To do ->
Copy the data that follows exactly, and include none of its images.

--------------------------------------------------

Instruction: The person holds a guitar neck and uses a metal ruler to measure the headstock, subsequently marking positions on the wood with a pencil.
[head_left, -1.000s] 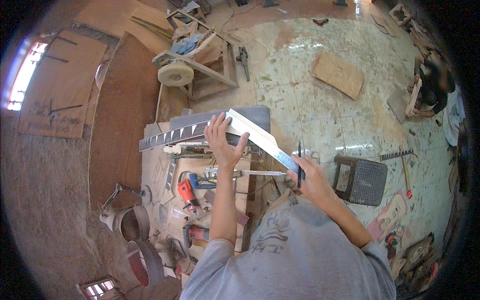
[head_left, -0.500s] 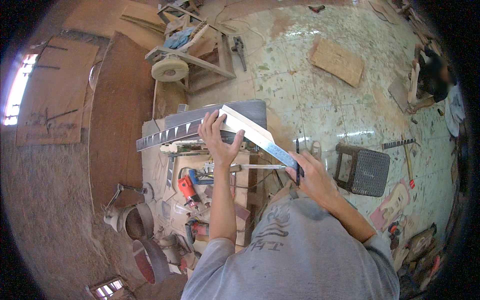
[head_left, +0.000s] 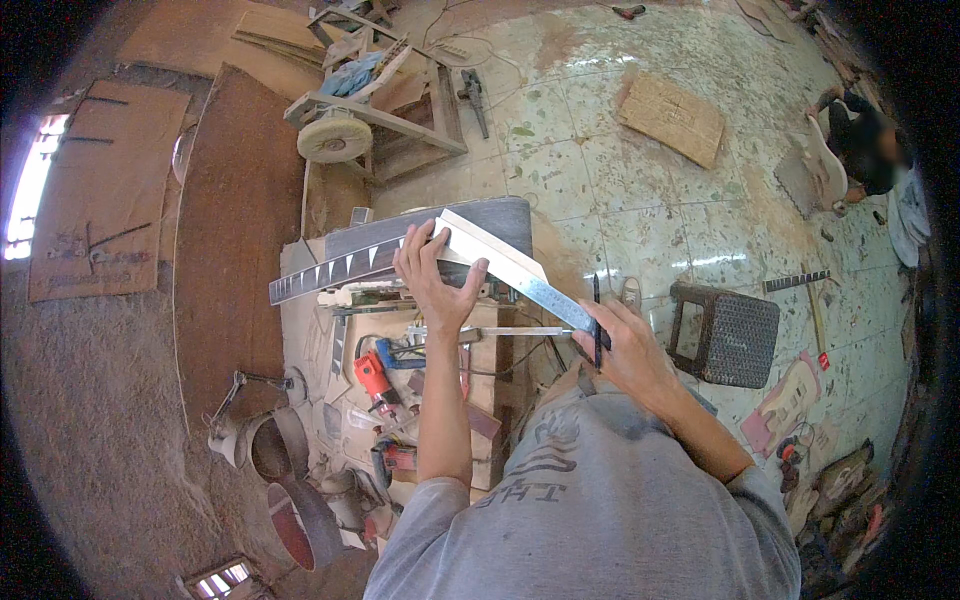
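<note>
A dark fretboard (head_left: pixel 335 270) with pale triangular inlays slants across a long dark grey slab (head_left: pixel 400 218) on the bench. Over its right end lies a metal square (head_left: pixel 545 298) with a pale stock (head_left: pixel 495 243). My left hand (head_left: pixel 438 290) holds the square's far end, fingertips on top and thumb spread along its near edge; the fretboard's end is hidden there. My right hand (head_left: pixel 625 350) is closed round a thin black pen-like stick (head_left: pixel 597 318), at the square's near end. Whether these fingers also grip the metal is unclear.
Power tools, one an orange-red one (head_left: pixel 372 378), lie on the cluttered bench left of me. A dark woven stool (head_left: pixel 730 335) stands right. A wheeled wooden frame (head_left: pixel 435 135), a board (head_left: pixel 672 118) and another fretboard (head_left: pixel 797 281) are on the tiled floor. A person (head_left: pixel 862 145) crouches far right.
My right hand and the black stick have shifted slightly; my left hand, the square and the fretboard stay nearly in place. The person at far right has moved the pale piece they hold.
</note>
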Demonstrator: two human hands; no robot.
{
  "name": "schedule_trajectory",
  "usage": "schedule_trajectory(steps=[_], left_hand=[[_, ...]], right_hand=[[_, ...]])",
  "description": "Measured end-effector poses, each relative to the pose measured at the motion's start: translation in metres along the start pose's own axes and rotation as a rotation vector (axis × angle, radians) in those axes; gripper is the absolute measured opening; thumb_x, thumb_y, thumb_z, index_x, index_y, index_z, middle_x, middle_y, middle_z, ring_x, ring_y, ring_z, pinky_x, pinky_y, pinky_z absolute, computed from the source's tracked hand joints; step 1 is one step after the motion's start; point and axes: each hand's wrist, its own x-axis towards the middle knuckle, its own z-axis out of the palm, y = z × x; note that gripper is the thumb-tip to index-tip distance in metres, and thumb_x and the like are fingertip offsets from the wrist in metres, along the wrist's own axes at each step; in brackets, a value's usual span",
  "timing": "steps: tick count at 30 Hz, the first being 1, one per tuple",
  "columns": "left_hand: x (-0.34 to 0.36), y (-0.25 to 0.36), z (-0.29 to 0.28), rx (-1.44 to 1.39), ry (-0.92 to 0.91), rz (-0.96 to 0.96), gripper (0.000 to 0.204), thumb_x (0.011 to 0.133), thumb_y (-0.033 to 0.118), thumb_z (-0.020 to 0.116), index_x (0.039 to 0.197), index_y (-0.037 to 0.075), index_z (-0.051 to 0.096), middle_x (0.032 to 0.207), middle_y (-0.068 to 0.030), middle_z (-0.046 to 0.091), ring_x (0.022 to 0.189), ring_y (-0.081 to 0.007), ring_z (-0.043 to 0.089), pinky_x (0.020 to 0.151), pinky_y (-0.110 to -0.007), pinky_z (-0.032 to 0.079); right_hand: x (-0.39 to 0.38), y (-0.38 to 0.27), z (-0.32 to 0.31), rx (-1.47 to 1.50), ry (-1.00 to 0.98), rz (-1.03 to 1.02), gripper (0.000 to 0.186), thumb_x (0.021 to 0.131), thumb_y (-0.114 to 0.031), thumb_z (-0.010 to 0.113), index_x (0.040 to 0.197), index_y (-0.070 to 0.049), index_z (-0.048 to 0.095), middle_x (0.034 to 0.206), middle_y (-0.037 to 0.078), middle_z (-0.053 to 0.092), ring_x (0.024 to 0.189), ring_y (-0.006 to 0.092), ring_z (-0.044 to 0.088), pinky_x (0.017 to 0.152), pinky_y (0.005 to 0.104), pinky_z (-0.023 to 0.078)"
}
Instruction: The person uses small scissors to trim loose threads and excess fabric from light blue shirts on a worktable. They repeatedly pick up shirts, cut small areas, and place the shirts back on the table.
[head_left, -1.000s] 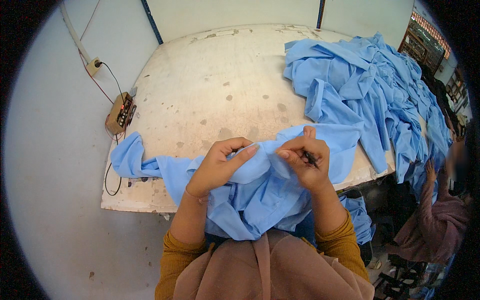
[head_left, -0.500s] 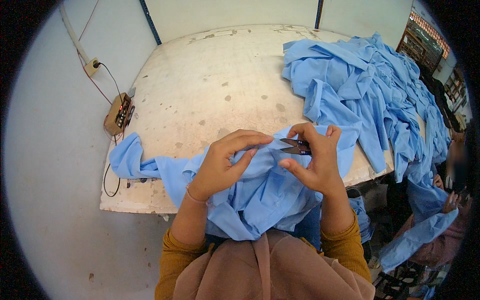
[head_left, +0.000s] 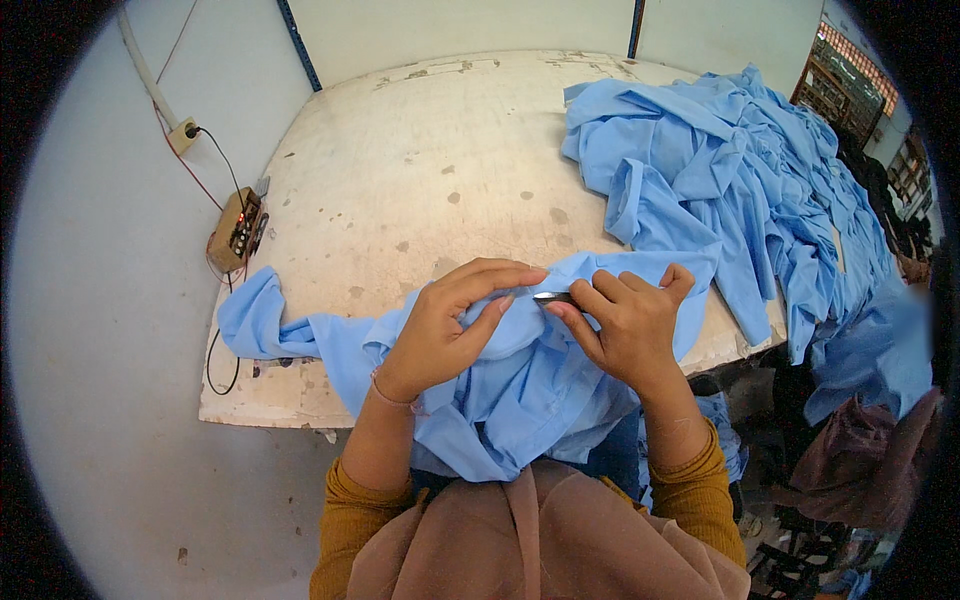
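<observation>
A light blue garment (head_left: 520, 390) lies bunched over the table's near edge and hangs down in front of me. My left hand (head_left: 460, 320) is closed on a fold of it, the thumb and the fingers a little apart with cloth between. Small black thread snips (head_left: 553, 297) are in my right hand (head_left: 630, 320), pinched between thumb and fingers with the blades together. Their tip points left, close to my left fingertips, just above the cloth. Any thread at the tip is too fine to make out. One sleeve of the garment stretches left along the table.
A worn white table (head_left: 370, 180) spreads ahead. At its right lies a large heap of blue garments (head_left: 700, 160). A brown box with wires (head_left: 237, 230) sits by the left wall, below a wall socket (head_left: 184, 134). At the far right another person holds blue cloth (head_left: 870, 350).
The snips' blades have gone from spread to together as my right fingers squeezed. My left hand has stayed put. At the far right, the other person's blue cloth has been lifted.
</observation>
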Motion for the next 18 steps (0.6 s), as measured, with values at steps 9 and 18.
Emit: schedule_trajectory(steps=[9, 18], left_hand=[[0.0003, -0.0015, 0.0010, 0.003, 0.017, 0.009, 0.032, 0.087, -0.003, 0.058, 0.116, 0.004, 0.069, 0.116, -0.0123, 0.068, 0.110, -0.0247, 0.063, 0.097, -0.034, 0.049], [0.0012, -0.0027, -0.0002, -0.020, 0.008, 0.016, 0.032, 0.088, -0.002, 0.060, 0.119, 0.002, 0.067, 0.119, -0.0133, 0.067, 0.113, -0.0246, 0.062, 0.099, -0.035, 0.047]], right_hand=[[0.0004, 0.0025, 0.0029, 0.026, 0.006, 0.006, 0.027, 0.087, -0.046, 0.066, 0.077, -0.021, 0.063, 0.068, -0.005, 0.057, 0.061, 0.0147, 0.055, 0.074, 0.0465, 0.026], [0.0029, 0.0055, 0.0034, 0.174, -0.074, 0.062, 0.027, 0.088, -0.045, 0.065, 0.081, -0.019, 0.065, 0.072, -0.004, 0.062, 0.065, 0.0174, 0.059, 0.077, 0.0486, 0.027]])
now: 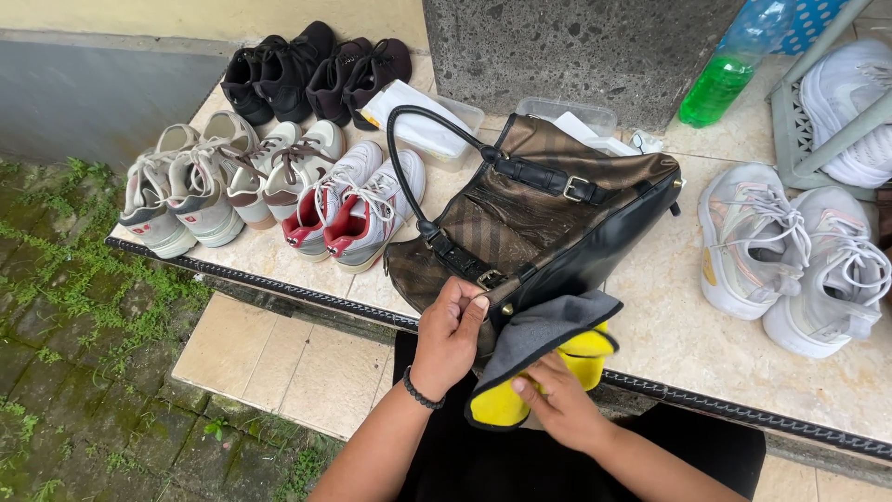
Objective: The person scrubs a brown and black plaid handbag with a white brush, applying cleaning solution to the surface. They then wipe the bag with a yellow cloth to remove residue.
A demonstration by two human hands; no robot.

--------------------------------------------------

Solution ->
Instruction: The person holds a guitar neck and uses a metal ruler to measure the headstock, subsequently marking positions on the wood with a pencil.
[head_left, -1.000s] 
[head_left, -0.500s] 
[head_left, +0.000s] 
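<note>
A dark fretboard (head_left: pixel 335 270) with pale triangular inlays slants across a long dark grey slab (head_left: pixel 400 218) on the bench. Over its right end lies a metal square (head_left: pixel 545 298) with a pale stock (head_left: pixel 495 243). My left hand (head_left: pixel 438 290) holds the square's far end, fingertips on top and thumb spread along its near edge; the fretboard's end is hidden there. My right hand (head_left: pixel 625 350) is closed round a thin black pen-like stick (head_left: pixel 597 318), at the square's near end. Whether these fingers also grip the metal is unclear.
Power tools, one an orange-red one (head_left: pixel 372 378), lie on the cluttered bench left of me. A dark woven stool (head_left: pixel 730 335) stands right. A wheeled wooden frame (head_left: pixel 435 135), a board (head_left: pixel 672 118) and another fretboard (head_left: pixel 797 281) are on the tiled floor. A person (head_left: pixel 862 145) crouches far right.
My right hand and the black stick have shifted slightly; my left hand, the square and the fretboard stay nearly in place. The person at far right has moved the pale piece they hold.
</note>
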Demonstrator: two human hands; no robot.
{
  "name": "schedule_trajectory",
  "usage": "schedule_trajectory(steps=[_], left_hand=[[_, ...]], right_hand=[[_, ...]])",
  "description": "Measured end-effector poses, each relative to the pose measured at the motion's start: translation in metres along the start pose's own axes and rotation as a rotation vector (axis × angle, radians) in those axes; gripper is the absolute measured opening; thumb_x, thumb_y, thumb_z, index_x, index_y, index_z, middle_x, middle_y, middle_z, ring_x, ring_y, ring_z, pinky_x, pinky_y, pinky_z absolute, computed from the source's tracked hand joints; step 1 is one step after the motion's start; point and axes: each hand's wrist, its own x-axis towards the middle knuckle, its own z-axis out of the palm, y = z × x; note that gripper is the thumb-tip to index-tip distance in metres, and thumb_x and the like are fingertip offsets from the wrist in metres, along the wrist's own axes at each step; in brackets, a value's usual span",
  "timing": "steps: tick count at 30 Hz, the first being 1, one per tuple",
  "columns": "left_hand: x (-0.34 to 0.36), y (-0.25 to 0.36), z (-0.29 to 0.28), rx (-1.44 to 1.39), ry (-0.92 to 0.91), rz (-0.96 to 0.96), gripper (0.000 to 0.204), thumb_x (0.011 to 0.133), thumb_y (-0.033 to 0.118), thumb_z (-0.020 to 0.116), index_x (0.039 to 0.197), index_y (-0.037 to 0.075), index_z (-0.051 to 0.096), middle_x (0.032 to 0.207), middle_y (-0.068 to 0.030), middle_z (-0.046 to 0.091), ring_x (0.022 to 0.189), ring_y (-0.081 to 0.007), ring_z (-0.043 to 0.089), pinky_x (0.020 to 0.151), pinky_y (-0.110 to -0.007), pinky_z (-0.032 to 0.079); right_hand: x (-0.39 to 0.38), y (-0.38 to 0.27), z (-0.32 to 0.31), rx (-1.47 to 1.50), ry (-1.00 to 0.98), rz (-1.03 to 1.02), gripper (0.000 to 0.186), thumb_x (0.021 to 0.131), thumb_y (-0.114 to 0.031), thumb_z (-0.010 to 0.113), index_x (0.040 to 0.197), index_y (-0.070 to 0.049), index_z (-0.048 to 0.095), middle_x (0.034 to 0.206), middle_y (-0.037 to 0.078), middle_z (-0.053 to 0.092), ring_x (0.024 to 0.189), ring_y (-0.006 to 0.092), ring_z (-0.044 to 0.088), pinky_x (0.017 to 0.152), pinky_y (0.005 to 0.104), pinky_z (-0.023 to 0.078)"
}
Instruction: The person uses small scissors to trim loose threads and excess fabric from light blue shirts on a worktable. They repeatedly pick up shirts, cut small areas, and place the shirts back on the table.
[head_left, -1.000s] 
[head_left, -0.500s] 
[head_left, +0.000s] 
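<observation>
A light blue garment (head_left: 520, 390) lies bunched over the table's near edge and hangs down in front of me. My left hand (head_left: 460, 320) is closed on a fold of it, the thumb and the fingers a little apart with cloth between. Small black thread snips (head_left: 553, 297) are in my right hand (head_left: 630, 320), pinched between thumb and fingers with the blades together. Their tip points left, close to my left fingertips, just above the cloth. Any thread at the tip is too fine to make out. One sleeve of the garment stretches left along the table.
A worn white table (head_left: 370, 180) spreads ahead. At its right lies a large heap of blue garments (head_left: 700, 160). A brown box with wires (head_left: 237, 230) sits by the left wall, below a wall socket (head_left: 184, 134). At the far right another person holds blue cloth (head_left: 870, 350).
The snips' blades have gone from spread to together as my right fingers squeezed. My left hand has stayed put. At the far right, the other person's blue cloth has been lifted.
</observation>
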Motion for the next 18 steps (0.6 s), as measured, with values at steps 9 and 18.
Emit: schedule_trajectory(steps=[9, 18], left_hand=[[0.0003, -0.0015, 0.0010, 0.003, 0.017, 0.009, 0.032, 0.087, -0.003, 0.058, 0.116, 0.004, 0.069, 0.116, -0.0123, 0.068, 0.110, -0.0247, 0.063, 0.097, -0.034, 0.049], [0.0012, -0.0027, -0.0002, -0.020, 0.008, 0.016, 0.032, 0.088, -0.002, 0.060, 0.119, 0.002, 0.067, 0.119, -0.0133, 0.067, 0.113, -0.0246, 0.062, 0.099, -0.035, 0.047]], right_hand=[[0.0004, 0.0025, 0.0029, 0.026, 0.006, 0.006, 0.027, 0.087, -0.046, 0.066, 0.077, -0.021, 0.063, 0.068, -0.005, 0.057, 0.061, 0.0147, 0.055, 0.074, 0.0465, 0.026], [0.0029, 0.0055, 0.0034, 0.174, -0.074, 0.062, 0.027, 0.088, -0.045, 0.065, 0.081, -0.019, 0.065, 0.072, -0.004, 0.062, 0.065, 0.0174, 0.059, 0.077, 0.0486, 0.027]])
now: 
Objective: The person scrubs a brown and black plaid handbag with a white brush, applying cleaning solution to the surface. They then wipe the bag with a yellow cloth to remove residue.
A demonstration by two human hands; no robot.

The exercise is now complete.